| GOAL OF THE EXERCISE |
Reproduce exactly the opening lines of the listing, stopping after the line that contains "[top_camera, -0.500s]" and including it.

| DATA PROVIDED |
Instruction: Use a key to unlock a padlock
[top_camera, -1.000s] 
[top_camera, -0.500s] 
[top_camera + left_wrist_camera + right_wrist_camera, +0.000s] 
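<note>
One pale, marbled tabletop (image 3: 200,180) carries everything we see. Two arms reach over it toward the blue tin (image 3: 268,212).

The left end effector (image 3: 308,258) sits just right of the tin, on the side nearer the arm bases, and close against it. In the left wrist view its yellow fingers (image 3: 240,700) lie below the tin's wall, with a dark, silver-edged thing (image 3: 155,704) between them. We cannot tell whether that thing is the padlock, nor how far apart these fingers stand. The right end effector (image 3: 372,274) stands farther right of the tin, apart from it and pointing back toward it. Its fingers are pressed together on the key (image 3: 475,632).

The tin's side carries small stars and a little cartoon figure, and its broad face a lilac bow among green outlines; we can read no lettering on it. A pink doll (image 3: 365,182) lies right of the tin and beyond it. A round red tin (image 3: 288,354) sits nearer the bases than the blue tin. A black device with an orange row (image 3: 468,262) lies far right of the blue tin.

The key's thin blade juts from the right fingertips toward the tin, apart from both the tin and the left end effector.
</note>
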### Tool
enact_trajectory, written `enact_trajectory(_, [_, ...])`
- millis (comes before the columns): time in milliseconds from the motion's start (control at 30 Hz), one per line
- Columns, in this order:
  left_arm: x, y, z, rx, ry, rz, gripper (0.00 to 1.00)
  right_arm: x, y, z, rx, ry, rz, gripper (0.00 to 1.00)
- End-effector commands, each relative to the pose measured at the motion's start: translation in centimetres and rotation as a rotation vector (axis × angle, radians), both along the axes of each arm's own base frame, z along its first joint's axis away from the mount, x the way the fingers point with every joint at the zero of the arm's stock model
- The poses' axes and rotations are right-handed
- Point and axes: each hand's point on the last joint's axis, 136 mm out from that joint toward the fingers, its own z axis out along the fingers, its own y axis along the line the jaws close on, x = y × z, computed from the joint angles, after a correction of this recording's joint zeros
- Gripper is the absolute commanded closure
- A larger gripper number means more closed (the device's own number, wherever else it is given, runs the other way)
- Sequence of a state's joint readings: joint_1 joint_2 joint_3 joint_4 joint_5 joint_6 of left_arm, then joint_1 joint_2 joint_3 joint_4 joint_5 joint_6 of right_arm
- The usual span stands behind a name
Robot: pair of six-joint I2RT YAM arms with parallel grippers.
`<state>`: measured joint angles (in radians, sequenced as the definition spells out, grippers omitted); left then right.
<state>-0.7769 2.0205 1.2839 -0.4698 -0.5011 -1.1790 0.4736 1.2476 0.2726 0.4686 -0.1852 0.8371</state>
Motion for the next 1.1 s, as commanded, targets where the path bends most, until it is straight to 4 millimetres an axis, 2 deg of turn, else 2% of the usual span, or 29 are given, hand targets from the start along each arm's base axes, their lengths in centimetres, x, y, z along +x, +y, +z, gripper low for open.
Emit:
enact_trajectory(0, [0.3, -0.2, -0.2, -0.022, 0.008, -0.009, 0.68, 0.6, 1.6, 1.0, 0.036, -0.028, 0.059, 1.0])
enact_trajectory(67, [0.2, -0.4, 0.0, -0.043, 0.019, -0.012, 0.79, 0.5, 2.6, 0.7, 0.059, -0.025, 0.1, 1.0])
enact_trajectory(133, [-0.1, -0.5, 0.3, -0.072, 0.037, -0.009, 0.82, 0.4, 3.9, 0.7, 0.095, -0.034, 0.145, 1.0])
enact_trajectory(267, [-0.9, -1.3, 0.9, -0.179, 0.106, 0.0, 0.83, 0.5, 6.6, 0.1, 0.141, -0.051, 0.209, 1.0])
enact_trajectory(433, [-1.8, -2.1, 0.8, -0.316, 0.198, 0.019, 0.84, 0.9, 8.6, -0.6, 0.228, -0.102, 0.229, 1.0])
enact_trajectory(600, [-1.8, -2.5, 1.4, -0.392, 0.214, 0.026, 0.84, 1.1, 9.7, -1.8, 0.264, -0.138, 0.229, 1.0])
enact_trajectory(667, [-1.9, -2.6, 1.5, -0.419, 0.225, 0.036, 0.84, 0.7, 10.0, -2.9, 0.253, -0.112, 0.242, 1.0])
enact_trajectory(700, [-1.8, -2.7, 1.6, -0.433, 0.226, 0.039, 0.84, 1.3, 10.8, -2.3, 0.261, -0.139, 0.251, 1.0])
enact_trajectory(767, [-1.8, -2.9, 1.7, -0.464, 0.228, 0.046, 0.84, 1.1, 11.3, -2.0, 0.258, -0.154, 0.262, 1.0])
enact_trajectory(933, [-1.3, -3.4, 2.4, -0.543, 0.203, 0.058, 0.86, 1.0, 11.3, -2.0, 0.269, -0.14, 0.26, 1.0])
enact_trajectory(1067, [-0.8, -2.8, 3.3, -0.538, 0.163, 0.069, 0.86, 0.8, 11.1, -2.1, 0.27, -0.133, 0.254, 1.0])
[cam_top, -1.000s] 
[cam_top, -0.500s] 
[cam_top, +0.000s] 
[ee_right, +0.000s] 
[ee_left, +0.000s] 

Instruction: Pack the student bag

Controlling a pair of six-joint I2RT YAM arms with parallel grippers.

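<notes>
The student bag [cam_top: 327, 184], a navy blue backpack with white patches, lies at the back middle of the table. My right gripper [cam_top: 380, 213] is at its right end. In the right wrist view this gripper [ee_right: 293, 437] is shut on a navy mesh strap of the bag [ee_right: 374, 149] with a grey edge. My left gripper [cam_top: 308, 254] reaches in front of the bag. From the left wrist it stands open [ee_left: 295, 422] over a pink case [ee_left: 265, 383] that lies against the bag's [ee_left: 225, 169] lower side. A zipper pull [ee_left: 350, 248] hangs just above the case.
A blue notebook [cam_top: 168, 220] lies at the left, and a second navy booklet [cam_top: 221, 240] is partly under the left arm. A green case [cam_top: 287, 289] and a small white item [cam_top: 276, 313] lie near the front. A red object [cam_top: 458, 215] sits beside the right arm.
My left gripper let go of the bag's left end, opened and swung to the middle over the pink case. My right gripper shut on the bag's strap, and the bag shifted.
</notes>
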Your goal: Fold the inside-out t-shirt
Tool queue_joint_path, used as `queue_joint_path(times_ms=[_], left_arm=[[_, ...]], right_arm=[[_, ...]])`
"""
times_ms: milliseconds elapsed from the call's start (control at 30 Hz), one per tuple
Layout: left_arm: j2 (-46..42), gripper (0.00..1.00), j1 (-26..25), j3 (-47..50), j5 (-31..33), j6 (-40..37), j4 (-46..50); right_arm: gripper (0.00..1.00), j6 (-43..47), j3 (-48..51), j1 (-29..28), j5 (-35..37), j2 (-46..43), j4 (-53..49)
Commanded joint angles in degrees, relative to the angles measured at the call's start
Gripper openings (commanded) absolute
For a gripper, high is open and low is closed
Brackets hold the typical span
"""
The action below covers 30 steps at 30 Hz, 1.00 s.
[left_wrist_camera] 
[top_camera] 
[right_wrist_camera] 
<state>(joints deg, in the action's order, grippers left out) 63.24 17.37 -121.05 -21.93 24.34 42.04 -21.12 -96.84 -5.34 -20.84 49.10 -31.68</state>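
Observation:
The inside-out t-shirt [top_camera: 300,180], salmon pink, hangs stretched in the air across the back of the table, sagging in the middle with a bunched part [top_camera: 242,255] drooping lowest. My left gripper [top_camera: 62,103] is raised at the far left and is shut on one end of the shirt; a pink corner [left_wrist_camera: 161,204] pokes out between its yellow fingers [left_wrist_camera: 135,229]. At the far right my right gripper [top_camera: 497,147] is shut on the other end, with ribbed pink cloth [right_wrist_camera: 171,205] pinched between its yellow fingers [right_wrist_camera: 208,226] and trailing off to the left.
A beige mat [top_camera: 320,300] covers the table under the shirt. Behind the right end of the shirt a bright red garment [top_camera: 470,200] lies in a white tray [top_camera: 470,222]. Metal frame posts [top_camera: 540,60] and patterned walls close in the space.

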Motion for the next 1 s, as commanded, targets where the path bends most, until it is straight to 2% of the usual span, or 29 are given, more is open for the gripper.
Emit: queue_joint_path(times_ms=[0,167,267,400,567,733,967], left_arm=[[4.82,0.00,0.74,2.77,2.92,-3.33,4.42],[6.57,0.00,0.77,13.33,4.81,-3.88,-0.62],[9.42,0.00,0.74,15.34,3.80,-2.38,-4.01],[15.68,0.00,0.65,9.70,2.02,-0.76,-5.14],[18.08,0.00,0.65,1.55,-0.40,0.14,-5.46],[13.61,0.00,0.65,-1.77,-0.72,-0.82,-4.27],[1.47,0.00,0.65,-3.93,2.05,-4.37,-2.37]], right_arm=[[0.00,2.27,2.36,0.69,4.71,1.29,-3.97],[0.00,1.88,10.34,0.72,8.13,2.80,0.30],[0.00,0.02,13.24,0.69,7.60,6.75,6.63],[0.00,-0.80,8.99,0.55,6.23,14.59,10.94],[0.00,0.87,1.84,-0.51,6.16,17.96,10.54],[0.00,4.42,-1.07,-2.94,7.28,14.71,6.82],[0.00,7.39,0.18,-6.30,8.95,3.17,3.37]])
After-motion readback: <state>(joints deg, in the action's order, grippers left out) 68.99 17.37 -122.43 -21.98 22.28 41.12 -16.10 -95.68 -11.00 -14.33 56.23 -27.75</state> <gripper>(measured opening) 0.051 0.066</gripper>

| TASK ANSWER |
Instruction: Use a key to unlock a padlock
[top_camera, -1.000s] 
[top_camera, -0.500s] 

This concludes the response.